EXERCISE PROMPT:
The required output is the whole listing below, unchanged.
▬▬▬▬▬▬
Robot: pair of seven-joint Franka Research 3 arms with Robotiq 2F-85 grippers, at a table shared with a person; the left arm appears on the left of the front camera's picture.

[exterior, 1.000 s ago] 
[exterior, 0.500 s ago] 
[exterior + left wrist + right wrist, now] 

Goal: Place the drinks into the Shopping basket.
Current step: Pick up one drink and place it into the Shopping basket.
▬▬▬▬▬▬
RESPONSE:
Robot: pair of seven-joint Franka Research 3 arms with Robotiq 2F-85 grippers, at a table shared with a person; the left arm appears on the left of the front camera's picture.

[exterior, 1.000 s ago] 
[exterior, 0.500 s ago] 
[exterior + left wrist + right wrist, now] 

Goal: Place the drinks into the Shopping basket.
Current step: Pick up one drink and place it into the Shopping basket.

Nothing else remains in this exercise.